* **DESCRIPTION OF THE TASK**: In the records below, begin at the line that has "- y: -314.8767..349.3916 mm" and stop after the line that has "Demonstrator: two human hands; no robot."; quote those lines verbatim and nothing more.

Segment Start: MATERIAL SHOWN

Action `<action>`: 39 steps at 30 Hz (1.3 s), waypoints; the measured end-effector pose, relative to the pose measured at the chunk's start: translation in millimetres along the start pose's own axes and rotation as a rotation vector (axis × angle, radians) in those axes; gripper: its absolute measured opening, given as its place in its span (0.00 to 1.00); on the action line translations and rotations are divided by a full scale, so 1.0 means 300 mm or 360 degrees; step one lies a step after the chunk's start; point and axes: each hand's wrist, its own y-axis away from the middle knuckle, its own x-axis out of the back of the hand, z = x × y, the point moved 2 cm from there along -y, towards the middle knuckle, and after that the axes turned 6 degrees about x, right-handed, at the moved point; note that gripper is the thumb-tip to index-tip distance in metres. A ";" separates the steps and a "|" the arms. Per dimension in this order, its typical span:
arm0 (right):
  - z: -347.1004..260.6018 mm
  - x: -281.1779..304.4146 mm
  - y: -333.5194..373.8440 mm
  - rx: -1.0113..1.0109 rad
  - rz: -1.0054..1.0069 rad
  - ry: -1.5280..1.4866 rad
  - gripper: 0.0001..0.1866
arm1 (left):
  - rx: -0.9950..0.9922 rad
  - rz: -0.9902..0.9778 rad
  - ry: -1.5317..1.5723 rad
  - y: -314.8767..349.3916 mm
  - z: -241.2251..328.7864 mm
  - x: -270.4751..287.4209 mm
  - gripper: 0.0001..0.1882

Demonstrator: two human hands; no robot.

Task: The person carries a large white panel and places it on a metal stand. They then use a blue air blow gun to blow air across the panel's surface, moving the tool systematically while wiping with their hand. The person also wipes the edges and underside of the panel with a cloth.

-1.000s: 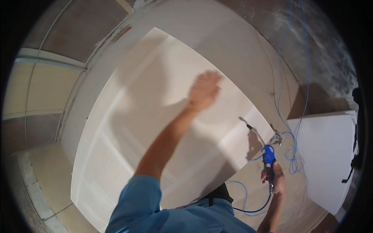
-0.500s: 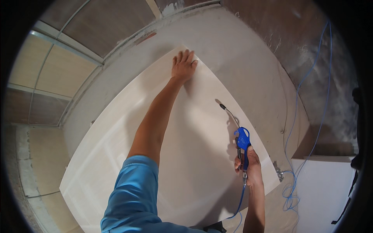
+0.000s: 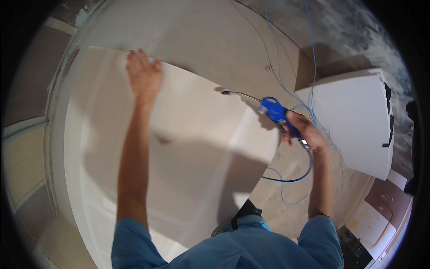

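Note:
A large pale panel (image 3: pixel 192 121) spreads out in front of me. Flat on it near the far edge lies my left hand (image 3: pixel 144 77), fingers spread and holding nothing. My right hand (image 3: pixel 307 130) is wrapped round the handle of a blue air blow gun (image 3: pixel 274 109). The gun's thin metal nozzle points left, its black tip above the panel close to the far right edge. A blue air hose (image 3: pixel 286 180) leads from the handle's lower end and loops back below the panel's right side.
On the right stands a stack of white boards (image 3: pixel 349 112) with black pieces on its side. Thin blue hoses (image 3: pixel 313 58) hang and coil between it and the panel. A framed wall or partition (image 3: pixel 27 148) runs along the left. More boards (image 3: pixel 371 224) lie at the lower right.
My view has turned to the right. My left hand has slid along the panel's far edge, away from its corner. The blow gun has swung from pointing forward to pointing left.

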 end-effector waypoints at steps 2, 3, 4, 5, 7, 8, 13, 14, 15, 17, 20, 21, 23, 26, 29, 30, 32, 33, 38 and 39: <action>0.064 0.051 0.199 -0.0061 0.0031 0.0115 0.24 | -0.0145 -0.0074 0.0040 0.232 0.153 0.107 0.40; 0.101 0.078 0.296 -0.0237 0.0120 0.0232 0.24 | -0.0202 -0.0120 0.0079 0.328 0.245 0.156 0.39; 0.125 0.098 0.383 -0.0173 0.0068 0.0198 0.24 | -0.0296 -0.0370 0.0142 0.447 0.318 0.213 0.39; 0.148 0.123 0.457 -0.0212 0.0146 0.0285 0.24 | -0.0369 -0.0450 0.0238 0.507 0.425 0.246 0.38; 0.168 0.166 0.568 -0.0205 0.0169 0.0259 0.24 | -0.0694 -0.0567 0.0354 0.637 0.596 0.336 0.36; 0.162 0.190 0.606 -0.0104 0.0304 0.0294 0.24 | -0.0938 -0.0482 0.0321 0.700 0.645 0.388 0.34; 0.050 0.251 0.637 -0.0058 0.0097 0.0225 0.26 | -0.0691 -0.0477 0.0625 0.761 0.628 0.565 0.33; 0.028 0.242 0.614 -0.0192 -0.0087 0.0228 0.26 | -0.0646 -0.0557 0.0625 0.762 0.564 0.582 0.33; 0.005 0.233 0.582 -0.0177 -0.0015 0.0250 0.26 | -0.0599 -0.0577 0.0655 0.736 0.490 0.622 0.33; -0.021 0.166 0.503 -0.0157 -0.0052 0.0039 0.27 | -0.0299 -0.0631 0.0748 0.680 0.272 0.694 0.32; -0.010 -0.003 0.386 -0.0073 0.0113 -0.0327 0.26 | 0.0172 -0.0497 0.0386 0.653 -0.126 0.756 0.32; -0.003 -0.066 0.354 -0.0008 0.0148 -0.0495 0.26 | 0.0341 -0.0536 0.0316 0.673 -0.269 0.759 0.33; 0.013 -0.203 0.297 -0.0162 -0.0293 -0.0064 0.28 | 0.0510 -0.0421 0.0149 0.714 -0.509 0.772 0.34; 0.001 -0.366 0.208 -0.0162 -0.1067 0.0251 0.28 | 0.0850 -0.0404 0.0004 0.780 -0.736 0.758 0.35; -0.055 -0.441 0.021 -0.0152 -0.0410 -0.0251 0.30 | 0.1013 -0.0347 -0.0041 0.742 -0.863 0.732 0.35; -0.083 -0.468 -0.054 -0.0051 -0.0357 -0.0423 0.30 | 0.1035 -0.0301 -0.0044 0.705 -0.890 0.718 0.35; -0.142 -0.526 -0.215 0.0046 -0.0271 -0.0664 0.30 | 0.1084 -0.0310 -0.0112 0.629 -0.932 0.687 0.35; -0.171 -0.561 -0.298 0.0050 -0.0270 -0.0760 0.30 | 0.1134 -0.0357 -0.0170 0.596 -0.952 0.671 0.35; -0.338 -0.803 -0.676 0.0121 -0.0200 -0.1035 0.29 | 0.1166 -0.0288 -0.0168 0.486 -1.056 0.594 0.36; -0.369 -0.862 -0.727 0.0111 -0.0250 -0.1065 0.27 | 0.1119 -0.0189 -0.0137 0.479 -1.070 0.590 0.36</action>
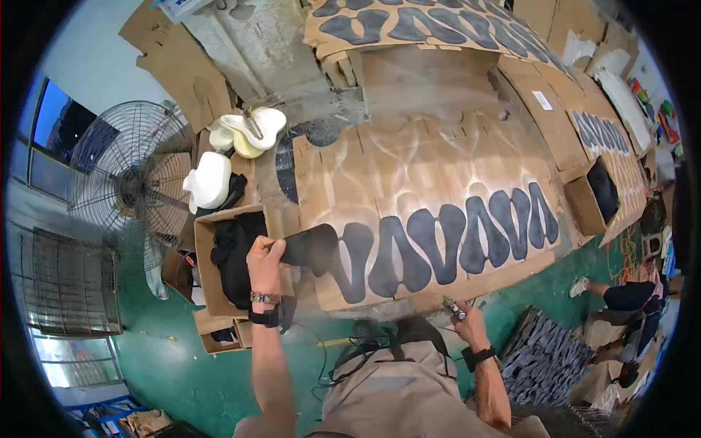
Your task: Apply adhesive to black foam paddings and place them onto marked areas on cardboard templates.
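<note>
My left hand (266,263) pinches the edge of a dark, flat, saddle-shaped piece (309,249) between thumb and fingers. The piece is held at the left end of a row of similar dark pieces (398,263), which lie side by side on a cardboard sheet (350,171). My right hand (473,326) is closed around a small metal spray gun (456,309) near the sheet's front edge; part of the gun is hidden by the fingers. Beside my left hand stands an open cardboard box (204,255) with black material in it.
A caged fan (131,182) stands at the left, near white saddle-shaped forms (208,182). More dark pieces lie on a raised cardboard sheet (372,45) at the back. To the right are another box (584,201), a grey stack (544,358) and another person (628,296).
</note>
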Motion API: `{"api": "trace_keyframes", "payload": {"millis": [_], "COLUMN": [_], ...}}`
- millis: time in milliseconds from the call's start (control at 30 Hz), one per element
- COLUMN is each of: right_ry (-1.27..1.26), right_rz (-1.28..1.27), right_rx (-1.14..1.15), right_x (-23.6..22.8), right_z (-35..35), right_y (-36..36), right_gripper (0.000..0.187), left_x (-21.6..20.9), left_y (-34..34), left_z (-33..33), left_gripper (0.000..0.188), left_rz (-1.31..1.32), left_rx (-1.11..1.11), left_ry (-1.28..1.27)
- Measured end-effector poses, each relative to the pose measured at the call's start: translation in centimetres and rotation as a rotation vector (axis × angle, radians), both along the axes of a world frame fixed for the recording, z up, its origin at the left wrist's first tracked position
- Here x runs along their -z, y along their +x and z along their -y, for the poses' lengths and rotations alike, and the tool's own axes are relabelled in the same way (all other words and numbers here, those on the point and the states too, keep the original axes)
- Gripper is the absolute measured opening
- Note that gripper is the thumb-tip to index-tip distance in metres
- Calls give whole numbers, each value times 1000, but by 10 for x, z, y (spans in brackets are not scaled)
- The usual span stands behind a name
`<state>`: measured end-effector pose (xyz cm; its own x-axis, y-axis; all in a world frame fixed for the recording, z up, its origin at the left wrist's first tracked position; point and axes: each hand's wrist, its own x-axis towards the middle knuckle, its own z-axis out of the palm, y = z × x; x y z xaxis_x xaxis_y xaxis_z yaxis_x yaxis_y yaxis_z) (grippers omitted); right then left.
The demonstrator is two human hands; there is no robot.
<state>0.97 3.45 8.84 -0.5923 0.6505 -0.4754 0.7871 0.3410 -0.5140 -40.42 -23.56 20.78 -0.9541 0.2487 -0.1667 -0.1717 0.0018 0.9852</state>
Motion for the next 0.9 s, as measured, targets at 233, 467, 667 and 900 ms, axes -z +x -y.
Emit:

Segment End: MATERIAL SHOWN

* **OUTPUT**:
  - y: -314.8767..349.3916 mm
  - z: -241.2251..328.7864 mm
  - x: -270.4751..287.4209 mm
  - gripper: 0.0001..0.1882

Demonstrator: two human hands; no robot.

The output is now complete.